Come sempre difatti, già abbondano le piadinerie, friggitorie e porchetterie della Fiera Franca che in questa anteprima del giovedì lavorano a manetta per rifocillare i presenti.
Per il resto, si ripetono le sempiterne scene di ambientazione del caso: il venditore di articoli da vestire che suona i campanacci per attirare la gente, l’immortale bancarella degli scopettoni col manico lungo quattro metri, i passanti coi fazzoletti al collo e coi cappellacci da buttero, i richiami ad alta voce tra gli espositori della mostra-mercato al cui confronto i versi delle balene rabbrividiscono.
È il luogo deputato degli incontri ravvicinati del tipo rustico, quelli che piacciono a me.
Mi ricordo ancora di quella volta, ormai un bel po’ di anni fa, che ero andato a fare il solito servizio sulla fiera del bestiame per la televisione. Intervistando un anziano allevatore, gli avevo chiesto come stavano andando le cose. E lui, con un gesto di rassegnazione, mi ha risposto bello schietto davanti al microfono: “Muldimo! Muldimo!”.
Scena muta da parte mia. Originario da altri lidi, non avevo capito un’acca di quello che mi aveva detto. E lui, percepita la mia difficoltà, si è chiarito e mi è venuto incontro ripetendo la sua affermazione con un’italianizzazione degna dell’Accademia della Crusca: “Mulgimo!”. Aaah…go capìo: mi aveva detto “Mungiamo”.

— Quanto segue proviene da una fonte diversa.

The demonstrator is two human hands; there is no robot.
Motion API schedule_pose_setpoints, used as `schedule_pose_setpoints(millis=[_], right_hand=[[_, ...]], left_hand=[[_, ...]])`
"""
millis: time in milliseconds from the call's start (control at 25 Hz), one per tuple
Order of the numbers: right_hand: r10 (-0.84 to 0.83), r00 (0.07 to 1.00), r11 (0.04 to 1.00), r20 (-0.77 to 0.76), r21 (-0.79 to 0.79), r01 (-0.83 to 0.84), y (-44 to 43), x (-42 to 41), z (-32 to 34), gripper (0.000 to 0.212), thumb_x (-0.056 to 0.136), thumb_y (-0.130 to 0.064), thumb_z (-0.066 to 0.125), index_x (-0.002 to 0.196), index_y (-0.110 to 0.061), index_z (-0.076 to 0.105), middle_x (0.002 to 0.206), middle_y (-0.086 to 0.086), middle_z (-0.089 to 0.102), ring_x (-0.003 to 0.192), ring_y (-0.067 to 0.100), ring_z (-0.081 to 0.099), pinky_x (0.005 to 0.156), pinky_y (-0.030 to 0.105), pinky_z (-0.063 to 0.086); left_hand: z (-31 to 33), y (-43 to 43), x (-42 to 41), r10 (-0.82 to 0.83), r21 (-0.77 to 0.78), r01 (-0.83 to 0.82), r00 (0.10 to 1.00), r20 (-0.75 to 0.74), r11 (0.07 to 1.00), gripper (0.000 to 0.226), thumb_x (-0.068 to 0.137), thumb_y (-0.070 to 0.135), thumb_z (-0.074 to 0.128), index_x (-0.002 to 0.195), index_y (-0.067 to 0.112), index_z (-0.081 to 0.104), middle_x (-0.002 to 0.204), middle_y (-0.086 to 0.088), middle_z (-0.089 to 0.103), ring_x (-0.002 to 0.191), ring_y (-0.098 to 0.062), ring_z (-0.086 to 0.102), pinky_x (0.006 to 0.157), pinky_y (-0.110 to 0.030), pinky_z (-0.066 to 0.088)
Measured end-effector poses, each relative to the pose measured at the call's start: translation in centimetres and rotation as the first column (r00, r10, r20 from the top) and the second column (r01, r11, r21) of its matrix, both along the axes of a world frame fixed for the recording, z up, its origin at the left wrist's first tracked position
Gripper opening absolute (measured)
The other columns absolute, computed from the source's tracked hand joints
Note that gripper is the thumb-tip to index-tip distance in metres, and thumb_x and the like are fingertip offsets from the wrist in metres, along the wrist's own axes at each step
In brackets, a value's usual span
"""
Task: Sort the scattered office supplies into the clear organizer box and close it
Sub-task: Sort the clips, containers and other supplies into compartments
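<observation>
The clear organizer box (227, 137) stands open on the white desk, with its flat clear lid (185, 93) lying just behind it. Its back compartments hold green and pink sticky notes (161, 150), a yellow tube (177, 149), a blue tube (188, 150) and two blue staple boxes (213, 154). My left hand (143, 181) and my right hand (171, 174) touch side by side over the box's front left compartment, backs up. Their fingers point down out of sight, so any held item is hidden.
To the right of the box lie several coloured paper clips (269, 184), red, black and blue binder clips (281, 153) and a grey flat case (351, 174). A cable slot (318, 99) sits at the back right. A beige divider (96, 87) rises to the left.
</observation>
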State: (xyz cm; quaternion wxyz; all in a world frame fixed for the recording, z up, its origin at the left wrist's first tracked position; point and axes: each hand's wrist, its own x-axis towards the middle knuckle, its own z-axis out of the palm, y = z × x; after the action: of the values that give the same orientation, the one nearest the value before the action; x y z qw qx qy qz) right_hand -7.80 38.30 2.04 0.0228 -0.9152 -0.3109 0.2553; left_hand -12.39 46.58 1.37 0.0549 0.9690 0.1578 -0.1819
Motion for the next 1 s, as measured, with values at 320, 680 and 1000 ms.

E cioè, applicando i sacri crismi dell’interpretazione del testo, il concetto espresso era il seguente: “Noi mungiamo e mungiamo, ma la situazione resta sempre la stessa.”
Che belle cose.
Toglietemi tutto dunque, ma non solo le mie mucchine: non voglio perdermi, inoltrandomi nella confusione della fiera, anche quest’aria sempre più rara di campagna, che profuma di stallatico, momentaneamente trasferita in città.
Per quanto mi riguarda, la Fiera Franca del Bestiame rappresenta ogni anno anche una sfida sul titolo da scrivere, che ovviamente deve essere diverso da quelli riguardanti le fiere degli anni passati.
Eccone alcuni, relativi alle mostre-mercato delle trascorse edizioni: “Bue Grasso e vacche magre”, “Urban Cowboys”, “Una mattina onta”, “Il muggito della crisi”, “Piccolo mondo antico”, “T’amo, o pio bove”, “La Fattoria degli Animali”. Fino all’ultimo, scritto appositamente per la fiera dell’anno scorso svoltasi ancora in periodo di pandemia e di obbligo di disinfettarsi le mani: “La Mucchina”.
Quest’anno ho intitolato questo articolo “I Vitelloni”. La fiera del primo giovedì di ottobre, a suo modo, irradia infatti un’atmosfera felliniana: di personaggi stravaganti, di visioni surreali, di memorie di un mondo del passato. Un vero e proprio Amarcord.